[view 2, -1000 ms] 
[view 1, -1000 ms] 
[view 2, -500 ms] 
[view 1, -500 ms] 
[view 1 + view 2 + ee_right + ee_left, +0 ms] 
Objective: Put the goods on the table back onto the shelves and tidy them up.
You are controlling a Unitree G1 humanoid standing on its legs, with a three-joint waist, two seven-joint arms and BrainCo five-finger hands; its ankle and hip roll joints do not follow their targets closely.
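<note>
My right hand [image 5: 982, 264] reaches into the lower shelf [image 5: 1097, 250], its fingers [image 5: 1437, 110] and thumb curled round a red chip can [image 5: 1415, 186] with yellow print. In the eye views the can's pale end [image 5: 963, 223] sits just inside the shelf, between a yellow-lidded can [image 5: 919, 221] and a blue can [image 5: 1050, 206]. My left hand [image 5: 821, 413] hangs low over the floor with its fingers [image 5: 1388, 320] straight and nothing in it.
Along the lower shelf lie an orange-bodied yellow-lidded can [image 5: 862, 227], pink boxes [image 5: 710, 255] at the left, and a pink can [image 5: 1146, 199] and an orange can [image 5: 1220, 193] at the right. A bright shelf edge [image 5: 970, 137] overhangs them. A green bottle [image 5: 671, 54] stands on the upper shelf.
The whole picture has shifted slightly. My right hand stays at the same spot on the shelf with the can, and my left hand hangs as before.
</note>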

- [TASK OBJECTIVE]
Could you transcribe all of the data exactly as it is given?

- [ANSWER TO THIS EXERCISE]
[view 2, -1000 ms] 
[view 1, -1000 ms] 
[view 2, -500 ms] 
[view 1, -500 ms] 
[view 1 + view 2 + ee_right + ee_left, +0 ms] 
Objective: Put the goods on the table back onto the shelves and tidy them up.
You are controlling a Unitree G1 humanoid standing on its legs, with a three-joint waist, two seven-joint arms and BrainCo five-finger hands; its ankle and hip roll joints do not follow their targets closely.
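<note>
My right hand [image 5: 982, 264] reaches into the lower shelf [image 5: 1097, 250], its fingers [image 5: 1437, 110] and thumb curled round a red chip can [image 5: 1415, 186] with yellow print. In the eye views the can's pale end [image 5: 963, 223] sits just inside the shelf, between a yellow-lidded can [image 5: 919, 221] and a blue can [image 5: 1050, 206]. My left hand [image 5: 821, 413] hangs low over the floor with its fingers [image 5: 1388, 320] straight and nothing in it.
Along the lower shelf lie an orange-bodied yellow-lidded can [image 5: 862, 227], pink boxes [image 5: 710, 255] at the left, and a pink can [image 5: 1146, 199] and an orange can [image 5: 1220, 193] at the right. A bright shelf edge [image 5: 970, 137] overhangs them. A green bottle [image 5: 671, 54] stands on the upper shelf.
The whole picture has shifted slightly. My right hand stays at the same spot on the shelf with the can, and my left hand hangs as before.
</note>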

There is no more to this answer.